━━ RECORDS SHOWN ━━
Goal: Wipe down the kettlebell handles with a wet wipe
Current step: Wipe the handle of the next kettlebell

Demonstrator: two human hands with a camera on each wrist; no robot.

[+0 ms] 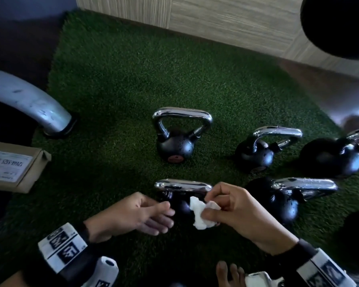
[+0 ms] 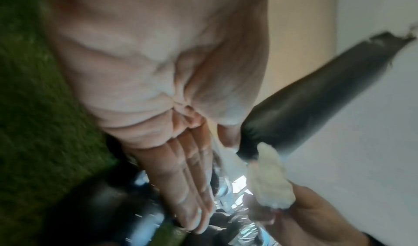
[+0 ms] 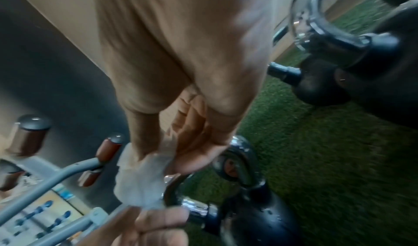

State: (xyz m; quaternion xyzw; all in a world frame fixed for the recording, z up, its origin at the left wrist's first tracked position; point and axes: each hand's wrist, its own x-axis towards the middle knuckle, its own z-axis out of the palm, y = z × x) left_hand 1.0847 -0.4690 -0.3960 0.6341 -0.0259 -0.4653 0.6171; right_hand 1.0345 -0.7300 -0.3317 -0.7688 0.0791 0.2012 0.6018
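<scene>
Several black kettlebells with chrome handles stand on green turf [image 1: 112,90]. The nearest kettlebell [image 1: 182,206] has its chrome handle [image 1: 180,184] just beyond my hands. My right hand [image 1: 226,208] pinches a crumpled white wet wipe [image 1: 201,216] between thumb and fingers, right beside that handle's right end. In the right wrist view the wipe [image 3: 140,182] hangs at the handle [image 3: 239,162]. My left hand [image 1: 153,216] reaches toward the wipe with straight fingers [image 2: 192,187], holding nothing; its fingertips lie over the kettlebell's body.
Other kettlebells stand behind [image 1: 175,139] and to the right [image 1: 257,150] [image 1: 286,201] [image 1: 332,156]. A curved grey machine leg [image 1: 29,104] and a cardboard box [image 1: 13,164] sit at the left. A wood-panel wall [image 1: 236,23] backs the turf. A white packet [image 1: 257,278] lies near my toes.
</scene>
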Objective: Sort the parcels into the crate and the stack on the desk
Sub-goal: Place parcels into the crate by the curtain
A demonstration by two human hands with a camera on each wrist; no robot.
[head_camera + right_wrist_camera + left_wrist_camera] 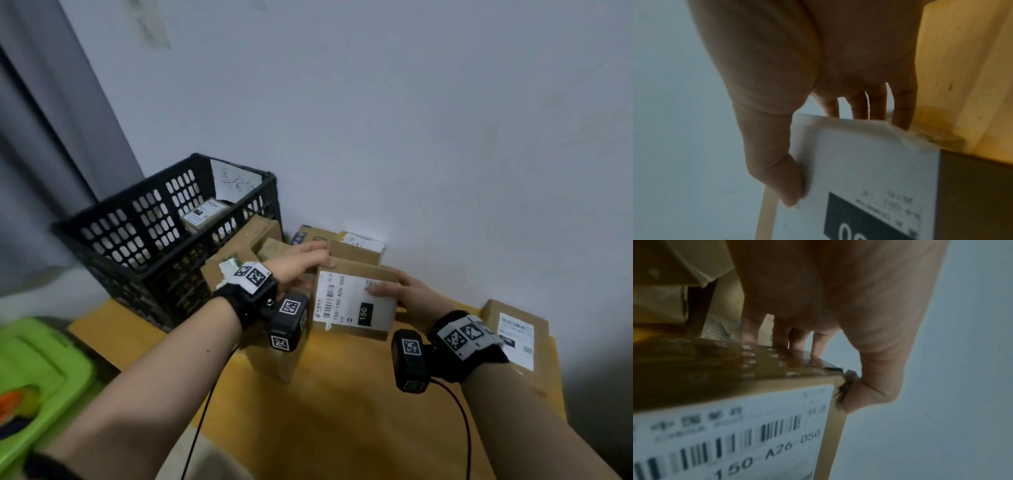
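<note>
Only the wrist views show each hand's thumb: left hand (838, 305) and right hand (797, 65) grip the parcel (356, 305)

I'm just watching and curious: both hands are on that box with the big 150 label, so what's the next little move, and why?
Probably lift it clear of the desk. The left hand and right hand grip opposite sides of the labelled parcel, thumbs on its label face. Other parcels lie close behind it, so raising it comes before carrying it to the black crate or elsewhere.
</note>
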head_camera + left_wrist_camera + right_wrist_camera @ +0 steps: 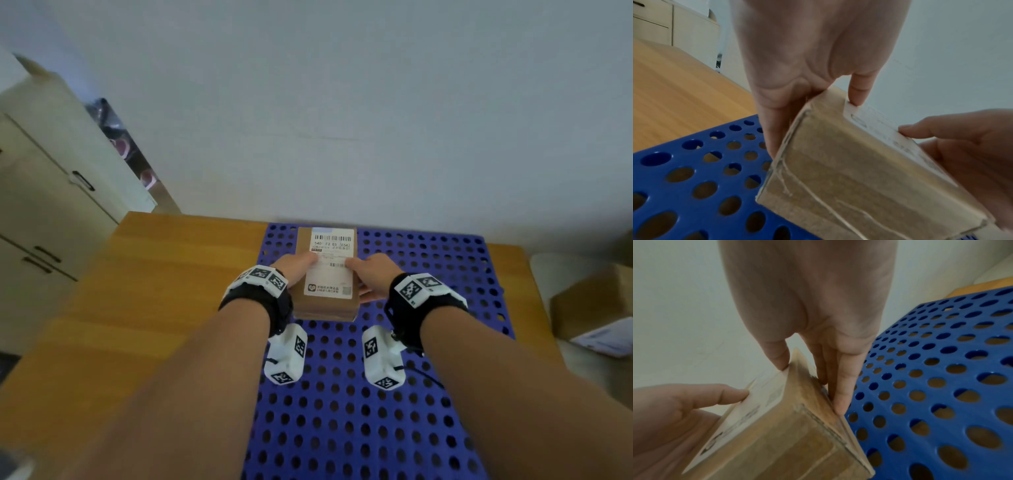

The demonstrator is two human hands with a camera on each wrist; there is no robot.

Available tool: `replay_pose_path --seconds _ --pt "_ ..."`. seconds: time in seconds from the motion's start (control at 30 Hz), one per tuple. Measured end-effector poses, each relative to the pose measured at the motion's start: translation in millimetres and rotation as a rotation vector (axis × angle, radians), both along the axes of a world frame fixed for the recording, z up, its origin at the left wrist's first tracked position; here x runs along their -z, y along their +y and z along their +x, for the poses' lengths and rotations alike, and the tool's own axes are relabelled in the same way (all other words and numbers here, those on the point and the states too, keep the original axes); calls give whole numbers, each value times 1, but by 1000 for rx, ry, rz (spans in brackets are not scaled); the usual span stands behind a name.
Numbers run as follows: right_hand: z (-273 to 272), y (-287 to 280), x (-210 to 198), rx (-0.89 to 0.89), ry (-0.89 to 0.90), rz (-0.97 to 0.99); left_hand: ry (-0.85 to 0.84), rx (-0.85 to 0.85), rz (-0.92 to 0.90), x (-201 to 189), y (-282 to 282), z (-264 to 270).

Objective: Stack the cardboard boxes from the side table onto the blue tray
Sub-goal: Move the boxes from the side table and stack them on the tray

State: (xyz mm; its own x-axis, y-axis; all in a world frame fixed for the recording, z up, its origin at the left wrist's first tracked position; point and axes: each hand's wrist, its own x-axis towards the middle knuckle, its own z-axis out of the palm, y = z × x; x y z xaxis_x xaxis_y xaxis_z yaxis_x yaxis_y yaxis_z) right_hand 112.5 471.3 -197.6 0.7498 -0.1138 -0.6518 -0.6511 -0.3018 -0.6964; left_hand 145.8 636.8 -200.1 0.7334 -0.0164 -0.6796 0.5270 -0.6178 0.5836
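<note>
Behind your wooden table point(154, 274) rose a pale wall; from the head view your left hand point(294, 270) and right hand point(371, 274) clamped a brown cardboard box with a white shipping label point(329, 274) over the perforated blue plastic tray point(428, 274). Your left wrist view showed fingers point(772, 129) flat on its side, thumb on top. Your right wrist view showed the same on the opposite side.

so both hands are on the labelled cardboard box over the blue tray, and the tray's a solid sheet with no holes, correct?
Not quite. The left hand and right hand do hold the labelled cardboard box over the blue tray, but the tray is perforated with round holes all over, not solid. The head view shows it, and both wrist views confirm it.
</note>
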Motion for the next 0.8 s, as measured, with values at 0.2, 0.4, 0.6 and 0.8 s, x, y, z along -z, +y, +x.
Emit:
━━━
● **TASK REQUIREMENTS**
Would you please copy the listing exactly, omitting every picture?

● **EXERCISE RESULT**
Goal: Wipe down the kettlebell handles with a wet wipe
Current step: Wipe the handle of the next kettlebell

Demonstrator: two human hands with a camera on each wrist; no robot.

[+0 ms] 
[+0 ms] 
[+0 ms] 

State: (xyz m; quaternion xyzw; all in a world frame fixed for the recording, z up, its origin at the left wrist's first tracked position; point and axes: each hand's wrist, its own x-axis towards the middle knuckle, its own z-axis out of the palm, y = z × x) left_hand 1.0847 -0.4690 -0.3960 0.6341 -0.0259 -0.4653 0.6171; right_hand 1.0345 -0.7300 -0.3317 -0.7688 0.0791 0.2012 0.6018
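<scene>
Several black kettlebells with chrome handles stand on green turf [image 1: 112,90]. The nearest kettlebell [image 1: 182,206] has its chrome handle [image 1: 180,184] just beyond my hands. My right hand [image 1: 226,208] pinches a crumpled white wet wipe [image 1: 201,216] between thumb and fingers, right beside that handle's right end. In the right wrist view the wipe [image 3: 140,182] hangs at the handle [image 3: 239,162]. My left hand [image 1: 153,216] reaches toward the wipe with straight fingers [image 2: 192,187], holding nothing; its fingertips lie over the kettlebell's body.
Other kettlebells stand behind [image 1: 175,139] and to the right [image 1: 257,150] [image 1: 286,201] [image 1: 332,156]. A curved grey machine leg [image 1: 29,104] and a cardboard box [image 1: 13,164] sit at the left. A wood-panel wall [image 1: 236,23] backs the turf. A white packet [image 1: 257,278] lies near my toes.
</scene>
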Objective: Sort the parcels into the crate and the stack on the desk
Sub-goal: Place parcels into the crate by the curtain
A demonstration by two human hands with a camera on each wrist; no robot.
[head_camera + right_wrist_camera + left_wrist_camera] 
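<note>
Only the wrist views show each hand's thumb: left hand (838, 305) and right hand (797, 65) grip the parcel (356, 305)

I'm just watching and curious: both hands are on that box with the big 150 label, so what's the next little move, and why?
Probably lift it clear of the desk. The left hand and right hand grip opposite sides of the labelled parcel, thumbs on its label face. Other parcels lie close behind it, so raising it comes before carrying it to the black crate or elsewhere.
</note>
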head_camera + left_wrist_camera + right_wrist_camera @ +0 steps: 

The demonstrator is two human hands with a camera on each wrist; there is no robot.

Available tool: `replay_pose_path --seconds _ --pt "_ ..."`. seconds: time in seconds from the motion's start (control at 30 Hz), one per tuple. Measured end-effector poses, each relative to the pose measured at the motion's start: translation in millimetres and rotation as a rotation vector (axis × angle, radians), both along the axes of a world frame fixed for the recording, z up, its origin at the left wrist's first tracked position; here x runs along their -z, y along their +y and z along their +x, for the poses' lengths and rotations alike, and the tool's own axes are relabelled in the same way (all other words and numbers here, those on the point and the states too, keep the original axes); calls give whole numbers, each value times 1, but by 1000 for rx, ry, rz (spans in brackets are not scaled); the usual span stands behind a name.
Numbers run as follows: right_hand: z (-273 to 272), y (-287 to 280), x (-210 to 198), rx (-0.89 to 0.89), ry (-0.89 to 0.90), rz (-0.97 to 0.99); left_hand: ry (-0.85 to 0.84), rx (-0.85 to 0.85), rz (-0.92 to 0.90), x (-201 to 189), y (-282 to 282), z (-264 to 270).

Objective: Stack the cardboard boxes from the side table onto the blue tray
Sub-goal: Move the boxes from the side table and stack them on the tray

State: (xyz mm; its own x-axis, y-axis; all in a world frame fixed for the recording, z up, its origin at the left wrist's first tracked position; point and axes: each hand's wrist, its own x-axis towards the middle knuckle, its own z-axis out of the palm, y = z × x; x y z xaxis_x xaxis_y xaxis_z yaxis_x yaxis_y yaxis_z) right_hand 112.5 471.3 -197.6 0.7498 -0.1138 -0.6518 -0.6511 -0.3018 -0.6964; left_hand 145.8 636.8 -200.1 0.7334 -0.0164 -0.6796 0.5270 -0.6178 0.5836
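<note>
Behind your wooden table point(154, 274) rose a pale wall; from the head view your left hand point(294, 270) and right hand point(371, 274) clamped a brown cardboard box with a white shipping label point(329, 274) over the perforated blue plastic tray point(428, 274). Your left wrist view showed fingers point(772, 129) flat on its side, thumb on top. Your right wrist view showed the same on the opposite side.

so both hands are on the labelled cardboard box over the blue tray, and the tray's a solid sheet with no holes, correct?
Not quite. The left hand and right hand do hold the labelled cardboard box over the blue tray, but the tray is perforated with round holes all over, not solid. The head view shows it, and both wrist views confirm it.
</note>
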Motion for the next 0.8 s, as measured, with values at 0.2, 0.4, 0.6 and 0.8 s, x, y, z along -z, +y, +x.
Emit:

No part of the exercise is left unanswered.